The City’s eyes were elsewhere this morning, fixed on gilt yields and the morning’s inflation print. But those who deal in the currency of culture were gathered in a small Suffolk church for the quiet farewell of David Hockney, the artist who turned the British landscape into a liquid asset.
At 87, Hockney’s exit from the stage was as understated as his later years. No state funeral, no televised procession. Just a handful of friends, family, and a few titans of the art world who flew in from their tax havens to pay respects. For a man whose swimming pools and California sunsets commanded eight-figure sums at auction, it was a curiously frugal exit.
The market, however, is already pricing in the premium. Hockney’s estate will be a battleground for trustees and collectors, with prices for his work expected to jump by 20 to 30 per cent within the quarter. The death of a master always creates a liquidity event, and dealers are already circling.
Tributes poured in from the global elite. The Prince of Wales sent a note. A Hollywood director who owns three Hockneys released a statement about “loss and legacy”. But the real eulogy was written by the secondary market. His 2018 portrait of his dealer sold privately last week for a sum that would cover the GDP of a small island nation.
There is a cruel efficiency to this. Hockney understood the mechanics of value better than most. He painted the kind of joy that made you forget the cost of things. But make no mistake, art is a market like any other. And when the supply is capped permanently, the price churns upwards.
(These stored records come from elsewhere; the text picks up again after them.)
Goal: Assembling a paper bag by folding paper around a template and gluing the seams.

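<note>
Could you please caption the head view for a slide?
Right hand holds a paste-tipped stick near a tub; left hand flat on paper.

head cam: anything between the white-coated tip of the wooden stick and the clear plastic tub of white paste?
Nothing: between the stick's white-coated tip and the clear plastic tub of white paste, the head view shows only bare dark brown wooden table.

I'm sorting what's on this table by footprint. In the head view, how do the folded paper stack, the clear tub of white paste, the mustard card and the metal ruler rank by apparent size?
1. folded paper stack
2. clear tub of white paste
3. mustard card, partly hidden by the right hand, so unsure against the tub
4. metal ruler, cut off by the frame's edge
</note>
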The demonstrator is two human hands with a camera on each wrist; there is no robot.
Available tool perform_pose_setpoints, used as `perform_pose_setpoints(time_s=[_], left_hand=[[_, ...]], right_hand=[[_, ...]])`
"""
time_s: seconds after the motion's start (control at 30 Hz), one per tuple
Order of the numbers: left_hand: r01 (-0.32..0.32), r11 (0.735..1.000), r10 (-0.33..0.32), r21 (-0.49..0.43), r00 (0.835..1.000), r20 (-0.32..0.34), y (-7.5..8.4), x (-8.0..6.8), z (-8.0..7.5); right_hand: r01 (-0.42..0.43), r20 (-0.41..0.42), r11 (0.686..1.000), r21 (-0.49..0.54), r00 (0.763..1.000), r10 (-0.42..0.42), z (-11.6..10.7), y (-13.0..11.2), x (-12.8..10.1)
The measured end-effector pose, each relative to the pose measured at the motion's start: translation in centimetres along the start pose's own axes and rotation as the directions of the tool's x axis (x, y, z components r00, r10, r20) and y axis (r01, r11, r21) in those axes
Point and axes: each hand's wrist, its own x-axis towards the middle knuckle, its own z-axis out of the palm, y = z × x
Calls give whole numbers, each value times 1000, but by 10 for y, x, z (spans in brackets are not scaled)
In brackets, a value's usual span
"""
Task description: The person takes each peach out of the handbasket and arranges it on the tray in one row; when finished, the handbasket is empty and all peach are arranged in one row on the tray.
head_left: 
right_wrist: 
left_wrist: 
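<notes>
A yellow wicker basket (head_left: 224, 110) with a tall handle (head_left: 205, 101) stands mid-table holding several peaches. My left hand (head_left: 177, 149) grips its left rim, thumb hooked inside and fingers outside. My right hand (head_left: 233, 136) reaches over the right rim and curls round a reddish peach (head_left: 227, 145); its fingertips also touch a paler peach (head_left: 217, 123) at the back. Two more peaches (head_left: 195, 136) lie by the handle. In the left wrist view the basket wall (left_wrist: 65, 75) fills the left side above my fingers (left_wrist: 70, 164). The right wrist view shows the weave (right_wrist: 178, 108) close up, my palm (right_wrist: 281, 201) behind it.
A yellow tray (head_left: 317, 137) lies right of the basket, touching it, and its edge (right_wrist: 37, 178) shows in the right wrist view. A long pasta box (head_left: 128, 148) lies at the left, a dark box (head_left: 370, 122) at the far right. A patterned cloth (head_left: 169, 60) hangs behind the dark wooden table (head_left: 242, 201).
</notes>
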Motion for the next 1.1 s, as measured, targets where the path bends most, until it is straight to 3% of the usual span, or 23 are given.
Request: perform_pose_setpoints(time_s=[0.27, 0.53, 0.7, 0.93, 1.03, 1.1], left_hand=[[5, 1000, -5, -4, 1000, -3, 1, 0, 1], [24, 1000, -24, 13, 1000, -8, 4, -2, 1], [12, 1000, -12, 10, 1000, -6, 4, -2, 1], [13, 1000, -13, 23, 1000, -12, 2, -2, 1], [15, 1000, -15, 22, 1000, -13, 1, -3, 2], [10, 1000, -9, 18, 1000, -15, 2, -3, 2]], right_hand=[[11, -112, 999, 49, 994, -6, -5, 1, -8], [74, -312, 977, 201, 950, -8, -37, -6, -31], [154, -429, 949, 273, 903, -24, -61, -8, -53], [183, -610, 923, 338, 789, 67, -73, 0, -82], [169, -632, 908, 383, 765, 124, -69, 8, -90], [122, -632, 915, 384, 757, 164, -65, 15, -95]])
The funeral itself was a lesson in deflation. A modest wooden coffin, a local vicar, and a piece by Purcell floating through the cold air. No expensive floral displays, no marquee. Hockney, who once said “I don’t care if I’m remembered,” seemed to have engineered his own liquidation event with maximum discretion.
Yet the capital flight has already begun. The moment the news broke, two of his lesser-known works were pulled from a Sotheby’s auction in New York. The consignors suddenly realised they were sitting on a fixed-income asset with a new expiry date. Expect a flurry of private sales before the market fully reprices.
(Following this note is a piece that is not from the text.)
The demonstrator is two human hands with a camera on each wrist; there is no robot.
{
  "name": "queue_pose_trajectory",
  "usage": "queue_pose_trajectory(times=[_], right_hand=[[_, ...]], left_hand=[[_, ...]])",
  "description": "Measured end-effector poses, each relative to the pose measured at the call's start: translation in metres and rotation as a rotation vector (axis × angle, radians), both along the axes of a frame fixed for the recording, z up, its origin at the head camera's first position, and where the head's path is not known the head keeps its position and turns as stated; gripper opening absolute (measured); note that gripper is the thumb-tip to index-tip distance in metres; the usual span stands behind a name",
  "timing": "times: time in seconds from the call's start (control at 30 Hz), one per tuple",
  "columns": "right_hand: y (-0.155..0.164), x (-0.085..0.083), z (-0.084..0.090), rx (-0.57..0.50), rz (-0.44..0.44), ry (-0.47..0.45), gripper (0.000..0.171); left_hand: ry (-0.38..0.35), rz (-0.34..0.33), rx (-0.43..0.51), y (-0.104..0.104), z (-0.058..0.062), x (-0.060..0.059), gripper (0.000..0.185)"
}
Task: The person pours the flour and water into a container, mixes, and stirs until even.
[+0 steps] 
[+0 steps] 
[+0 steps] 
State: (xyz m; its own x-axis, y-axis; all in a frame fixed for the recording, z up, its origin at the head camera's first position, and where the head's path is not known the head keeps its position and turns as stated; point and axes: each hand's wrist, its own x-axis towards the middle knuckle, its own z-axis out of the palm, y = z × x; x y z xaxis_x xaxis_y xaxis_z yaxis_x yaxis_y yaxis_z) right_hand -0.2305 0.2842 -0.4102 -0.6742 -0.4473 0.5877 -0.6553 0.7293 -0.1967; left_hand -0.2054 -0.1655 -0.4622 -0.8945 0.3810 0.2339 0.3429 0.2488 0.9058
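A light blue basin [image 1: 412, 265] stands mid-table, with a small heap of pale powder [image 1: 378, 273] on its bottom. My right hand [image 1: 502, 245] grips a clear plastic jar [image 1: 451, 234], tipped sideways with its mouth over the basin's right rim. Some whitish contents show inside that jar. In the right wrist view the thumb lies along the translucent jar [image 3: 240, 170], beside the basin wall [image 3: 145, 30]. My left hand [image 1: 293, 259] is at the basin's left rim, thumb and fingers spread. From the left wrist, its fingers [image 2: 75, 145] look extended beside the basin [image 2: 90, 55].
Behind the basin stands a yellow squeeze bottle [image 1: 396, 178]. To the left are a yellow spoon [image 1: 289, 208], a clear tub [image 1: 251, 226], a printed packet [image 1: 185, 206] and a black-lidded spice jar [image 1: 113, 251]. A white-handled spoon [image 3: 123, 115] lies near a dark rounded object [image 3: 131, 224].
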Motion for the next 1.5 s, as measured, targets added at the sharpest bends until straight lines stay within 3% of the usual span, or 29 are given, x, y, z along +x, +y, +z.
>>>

There is something indecent about this alchemy. But it is the reality of late-stage capitalism. Death is the ultimate quantitative easing for an artist’s legacy. Hockney’s legacy will now be leveraged, traded, and hedged. The man who once gave away a painting to a waitress in Malibu will now be the subject of a multi-billion-pound industry.
He leaves behind a world that is both richer and poorer. His eyes saw colour where others saw risk. And although the funeral was quiet, the reverberations in the art market will be anything but. For those holding Hockneys, this is a moment of yield. For the rest of us, it is a reminder that even in death, the bottom line persists.